I love sweet potatoes!

Sweet potato plants are typically grown from slips as opposed to seeds. The slips are created from baby vines that sprout on stored sweet potatoes.

If you gently detach the vines and place them in a jar with a little water, they will send out roots and start to leaf. Those little plants are called slips.

On commercial farms, slips are planted in late spring or early summer. Sweet potatoes are tropical plants and love the heat of summer.

The next photos were taken on sweet potato planting day at Delvin Farms in College Grove, Tennessee, on June 8, 2015.

Thousands of sweet potato slips were planted.

I have a fascination for farm machines that get a job done in simple, efficient ways. This sweet potato planter is ingenious.

As the tractor moves forward, farmers in the red trailer feed sweet potato slips into a device that drops them in the ground, covers them with dirt, and gives them a sip of water from the yellow tank.

Let’s look a little closer. Here are the guys dropping the slips into a feeder one by one.

At the soil level, a stationary v-grooved piece of metal cuts a thin gully in the dirt. The slip drops into the gulley, and two fixed metal wheels move the side soil around the slip as the tractor moves forward. A squirt of water is given to each plant from the yellow tank. Ingenious, right?!

Beautiful!

In three to four months, the sweet potatoes will be ready for harvest.

In 2012, I planted about 15 sweet potato slips in a 4 x 13-foot raised bed. I had a very low yield, as you can see from the photo below. I never grew them again; they took up too much real estate for the yield. In retrospect, I suspect my soil was too rich from the nitrogen in the compost I added. Nitrogen leads to lots of leaf growth and not so much root growth, something to think about when growing root crops. The chickens, however, were thrilled to scratch for worms and insects in the newly turned soil. That was the plus.

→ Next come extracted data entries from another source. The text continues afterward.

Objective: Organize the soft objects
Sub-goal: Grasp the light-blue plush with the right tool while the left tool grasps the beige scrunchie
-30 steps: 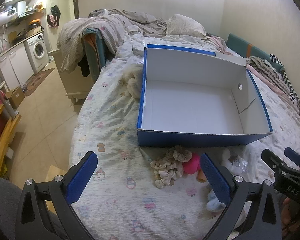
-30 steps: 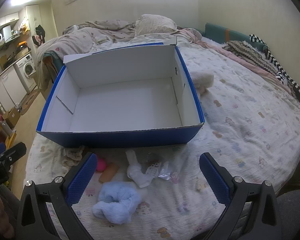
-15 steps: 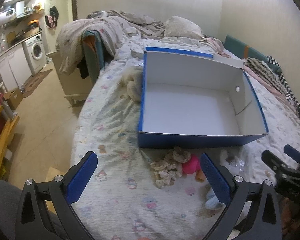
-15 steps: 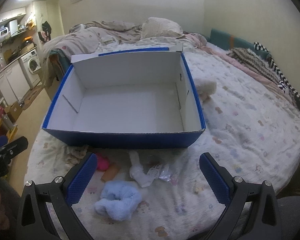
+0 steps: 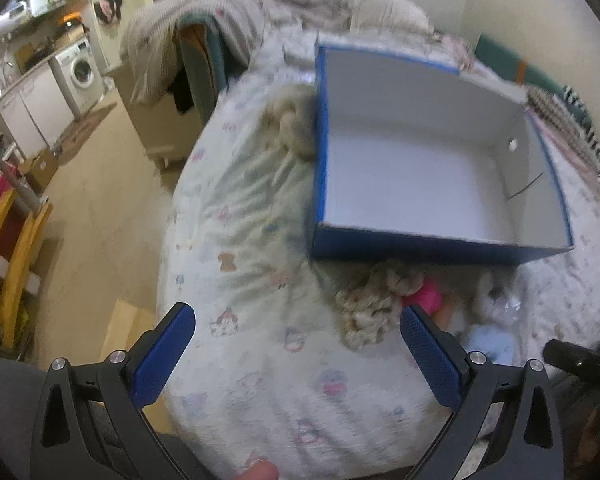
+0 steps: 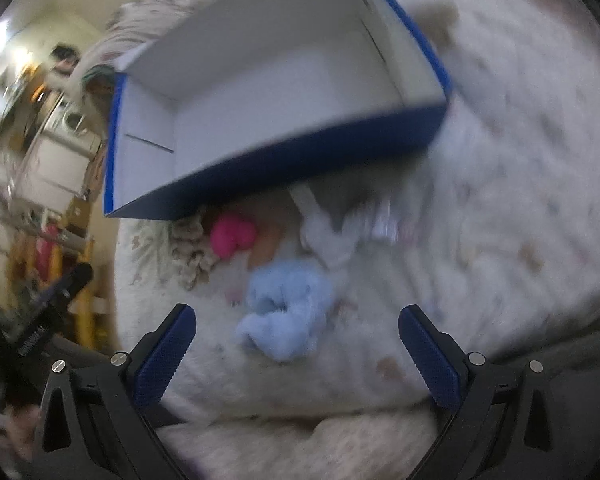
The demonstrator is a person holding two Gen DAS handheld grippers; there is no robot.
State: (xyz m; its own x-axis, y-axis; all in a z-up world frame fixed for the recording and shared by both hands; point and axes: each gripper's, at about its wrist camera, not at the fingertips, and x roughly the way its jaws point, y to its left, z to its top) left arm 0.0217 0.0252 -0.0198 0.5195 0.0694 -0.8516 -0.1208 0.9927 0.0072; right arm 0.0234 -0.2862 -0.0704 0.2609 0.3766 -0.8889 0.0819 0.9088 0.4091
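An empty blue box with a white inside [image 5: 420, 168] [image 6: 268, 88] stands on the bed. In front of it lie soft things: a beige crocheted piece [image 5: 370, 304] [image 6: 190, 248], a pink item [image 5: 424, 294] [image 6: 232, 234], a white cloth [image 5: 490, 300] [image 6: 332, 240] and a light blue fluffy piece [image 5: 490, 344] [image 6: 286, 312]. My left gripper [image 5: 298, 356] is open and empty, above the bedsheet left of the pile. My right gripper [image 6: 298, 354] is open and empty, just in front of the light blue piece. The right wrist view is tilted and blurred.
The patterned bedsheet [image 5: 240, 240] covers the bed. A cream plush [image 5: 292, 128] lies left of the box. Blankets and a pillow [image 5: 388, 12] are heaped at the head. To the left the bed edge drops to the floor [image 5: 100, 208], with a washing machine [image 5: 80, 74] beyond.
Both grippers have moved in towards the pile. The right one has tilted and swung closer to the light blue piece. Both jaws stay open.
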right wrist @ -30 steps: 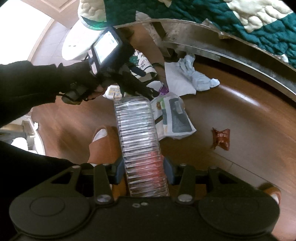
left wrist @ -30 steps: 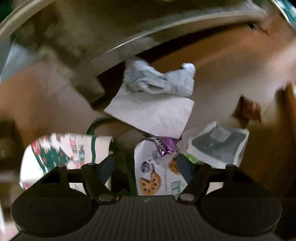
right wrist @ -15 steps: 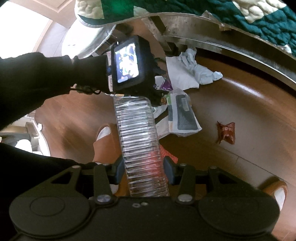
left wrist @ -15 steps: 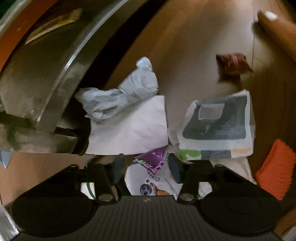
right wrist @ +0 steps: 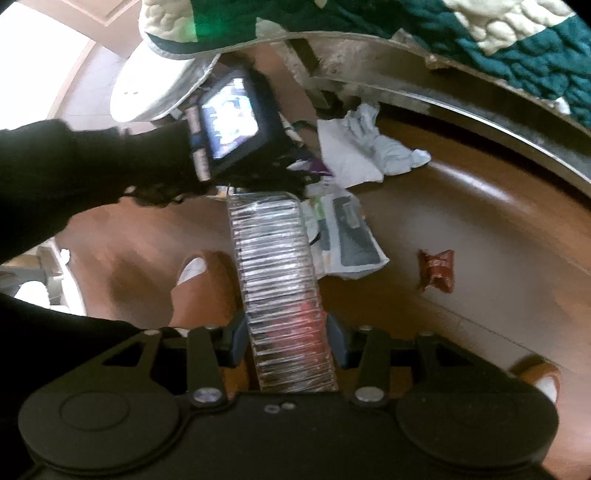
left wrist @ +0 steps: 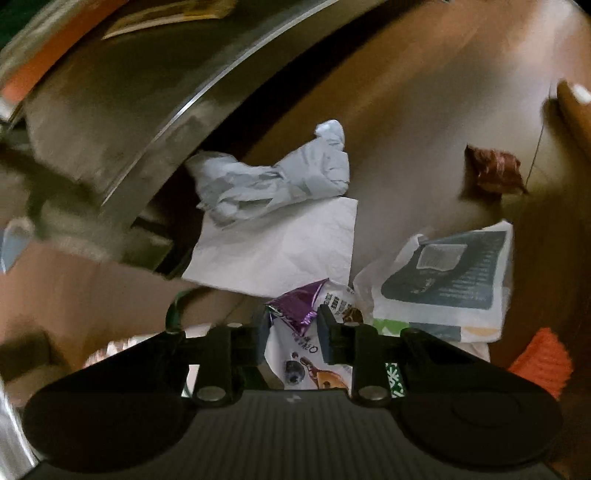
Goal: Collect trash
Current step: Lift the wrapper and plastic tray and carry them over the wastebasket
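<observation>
My left gripper (left wrist: 293,326) has its fingers closed onto a purple foil wrapper (left wrist: 297,306) that lies on a white cookie packet (left wrist: 314,365) on the wooden floor. Beyond it lie a white paper sheet (left wrist: 280,247), a crumpled grey tissue (left wrist: 273,181), a white-and-grey printed bag (left wrist: 443,277) and a brown wrapper (left wrist: 495,170). My right gripper (right wrist: 286,332) is shut on a long clear ribbed plastic tray (right wrist: 277,273), held above the floor. In the right wrist view the left gripper body (right wrist: 236,122) hovers over the pile, with the tissue (right wrist: 384,147), printed bag (right wrist: 347,236) and brown wrapper (right wrist: 436,269).
A metal bed frame rail (left wrist: 155,122) curves along the left, with a green quilt (right wrist: 443,33) above it. A person's bare feet (right wrist: 199,288) stand on the floor near the pile. An orange fabric object (left wrist: 543,358) lies at the right.
My left gripper's fingers have closed in from wide open to narrow around the purple wrapper, and the view has shifted over the pile. My right gripper still holds the clear tray.
</observation>
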Demonstrator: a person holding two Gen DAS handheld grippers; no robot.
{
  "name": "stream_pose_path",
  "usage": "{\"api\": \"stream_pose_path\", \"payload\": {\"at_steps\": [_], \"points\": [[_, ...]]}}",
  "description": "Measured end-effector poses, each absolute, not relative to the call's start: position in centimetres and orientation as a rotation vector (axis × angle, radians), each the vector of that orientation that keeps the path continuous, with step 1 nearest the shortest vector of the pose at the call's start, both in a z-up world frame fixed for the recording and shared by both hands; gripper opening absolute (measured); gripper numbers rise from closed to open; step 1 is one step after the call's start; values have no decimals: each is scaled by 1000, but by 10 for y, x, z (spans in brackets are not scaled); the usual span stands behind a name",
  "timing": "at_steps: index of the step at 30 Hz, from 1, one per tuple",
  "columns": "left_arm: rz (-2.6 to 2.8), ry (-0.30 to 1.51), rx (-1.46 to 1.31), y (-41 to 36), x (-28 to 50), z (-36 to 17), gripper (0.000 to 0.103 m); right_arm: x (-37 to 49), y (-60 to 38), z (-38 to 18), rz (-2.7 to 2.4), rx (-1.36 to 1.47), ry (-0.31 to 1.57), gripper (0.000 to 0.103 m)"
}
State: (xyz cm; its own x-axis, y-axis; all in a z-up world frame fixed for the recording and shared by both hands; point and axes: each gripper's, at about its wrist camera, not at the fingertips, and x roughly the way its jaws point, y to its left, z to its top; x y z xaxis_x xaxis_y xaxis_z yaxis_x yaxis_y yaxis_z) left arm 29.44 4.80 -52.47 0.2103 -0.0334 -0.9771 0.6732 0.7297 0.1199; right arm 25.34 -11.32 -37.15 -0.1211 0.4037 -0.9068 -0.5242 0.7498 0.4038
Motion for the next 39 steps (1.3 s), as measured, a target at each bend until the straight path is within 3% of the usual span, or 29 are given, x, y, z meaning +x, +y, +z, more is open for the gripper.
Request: {"api": "stream_pose_path", "payload": {"at_steps": [6,17,39], "points": [[-468,1283,556,59,280,-479,25,251,-114,-362,768,-135,1435,44],[-366,1123,545,61,251,-321,25,255,-122,-323,700,-118,1260,44],[-83,608,412,28,179,-19,25,212,-213,-44,648,29,672,44]]}}
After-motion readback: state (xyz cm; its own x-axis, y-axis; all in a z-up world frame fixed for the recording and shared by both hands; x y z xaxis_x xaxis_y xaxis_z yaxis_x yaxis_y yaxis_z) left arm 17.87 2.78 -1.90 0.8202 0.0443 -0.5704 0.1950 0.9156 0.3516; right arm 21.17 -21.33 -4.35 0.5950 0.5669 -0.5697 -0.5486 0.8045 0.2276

With this not so productive past experience trying to grow sweet potatoes, you might imagine how excited I was to walk out of the YMCA  just as the Y’s landscaping team was converting the entryway garden from summer to winter plants. The summer garden was filled with flowers and ornamental sweet potato vines such as the lime-green Margaritas, the blackish-purple Sweethearts, and the grayish-green, pink-veined Tricolors.

The cool-weather planting consisted of pansies.

What caught my attention was the three mature sweet potatoes sitting on the brick ledge.

Hey landscaping company, I was that crazy, astonished woman who walked by and asked if the sweet potatoes really came out of the raised bed. “Of course,” they said. In all my years of planting window boxes in Boston as a newlywed, I never grew a sweet potato from the ornamental vines. It never occurred to me that the vines would grow vegetables.

That is what I love about growing food — there is always something to learn, and often what you learn is astonishing!

All of this leads to why, on March 26, 2020, I decided to drop a sprouting sweet potato from my larder into the dirt near the raised bed where I was planting unsweet potatoes.

Fast forward to May 16th when I spied a random clump of leaf growth in one of the dirt paths between the raised beds. It took me a minute to figure out the leaves were from the sweet potato I had planted.

Five months later, to my surprise and delight, I dug up five pounds of sweet potatoes; a few potatoes from each of those vines that turned into individual slips!

While digging up the potatoes, I found this spidery-looking thing in the dirt. I’m guessing it was the mother sweet potato.

This variety of sweet potato is so delicious and richly colored, I am going to try and spout it for a potato crop next year. Unfortunately, I don’t know the name of the variety.

I washed a few potatoes to use for my favorite quick dinner — Sheet Pan Supper: Italian Sausage, Peppers, Onions, and Potatoes. I forgot to add the onions! The white potatoes came from the yard, as well.

Sometimes I spiralize the sweet potatoes–for fun.

I mix the potato core from the spiralizer and the slinky-like potatoes with olive oil, garlic pepper, and salt, and roast them in a 425º oven. We call this side dish Nuts and Bolts Potatoes.

Here are a few other ways to prepare sweet potatoes.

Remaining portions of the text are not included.